- Directed by: Isabelle Kalandar
- Written by: Isabelle Kalandar
- Produced by: Isabelle Kalandar, Shahnoz Eronshoh
- Starring: Shukrona Navruzbekova, Isabelle Kalandar, Shoira Abdulgaezkhonova
- Cinematography: Janis Brod, Vladmir Usoltsev
- Edited by: Kseniia Filippova, Aleksei Reidel
- Music by: Noah K, Rosie K
- Release date: 2025;
- Running time: 66 minutes
- Language: Tajik

= Another Birth =

Another Birth is a 2025 film directed by Isabelle Kalandar which follows the life of an eight-year-old girl with an absent father in Tajikistan. It had its world premier in the competition section of the 2025 Busan International Film Festival.

== Premise ==
The film is not plot-driven, instead pairing vignettes with the work of Iranian poet Forugh Farrokhzad, whose verses are recited by the cast both on and off-screen. The title of the movie is taken from a line of poetry by Farrokhzad and alludes to the opening scene of the film, where a woman is seen going through a painful childbirth from the vantage point of the young girl, Parastu.

== Plot ==
The film takes place in a rural village in the mountains of Badakhshan. It follows the journey of Parastu, portrayed as a mature and sensitive eight-year-old girl. This is also a reference to Farrokhzad, in which her poem ‘Age Seven’, refers to that point of a child's life as “a magnanimous moment of departure.”

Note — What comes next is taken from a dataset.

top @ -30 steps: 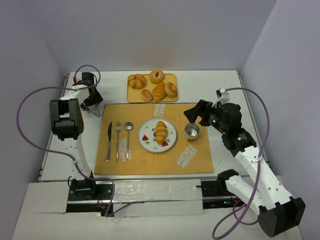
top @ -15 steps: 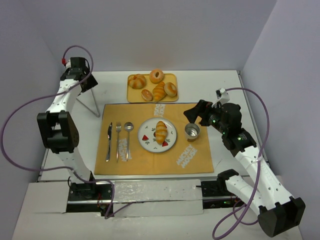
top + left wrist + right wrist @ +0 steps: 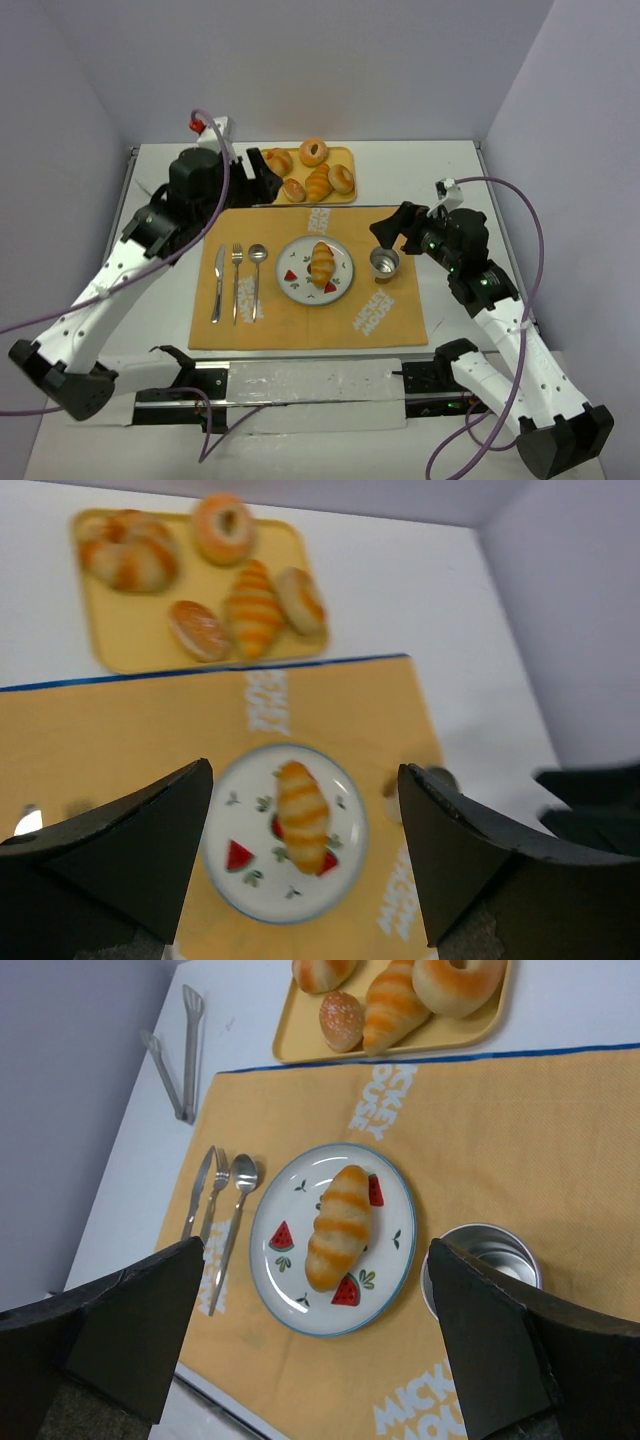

Parastu approaches this turning point in her life when she believes her ailing grandfather, Bobo Ali, is suffering because of his longing for his missing son. While her mother is apathetic to her concerns, Parastu continues to worry about her grandfather's condition. This leads to her setting out to find her father with her best friend, Guliston, to look for a mythical spirit, Pari. This is for the hope that the spirit could help bring her father, whom she has never met, home. Together with Guliston, the two children travel across rugged mountain terrain, encountering a fairy, a sage man, gravestones, and rivers with spirits.

==Cast==
- Shukrona Navruzbekova as Parastu
- Isabella Kalandar as Parvin, Parastu's mother
- Shoira Abdulgaezkhonova as Guliston

== Production ==
The film is categorized as a Tajikistan, U.S. and Qatar coproduction. It was backed by the Doha Film Institute and produced by Kalandar and Shahnoz Eronshoh.

It is the first of the “On Exile” trilogy by Kalandar. The second and third episodes are tentative titled Still We Must Live and When Soft Voices Die.

== Reception ==
In a positive review, Amber Wilkinson of ScreenDaily wrote “This drama is likely to find an audience with those who favour quiet contemplation over plot development and is elevated by careful framing and a strong sense of place.” Wilkinson noted that the director created striking visuals and that while the film contains an inherent sadness, Kalandar “also captures the hopeful determination of her young protagonist” and resilience.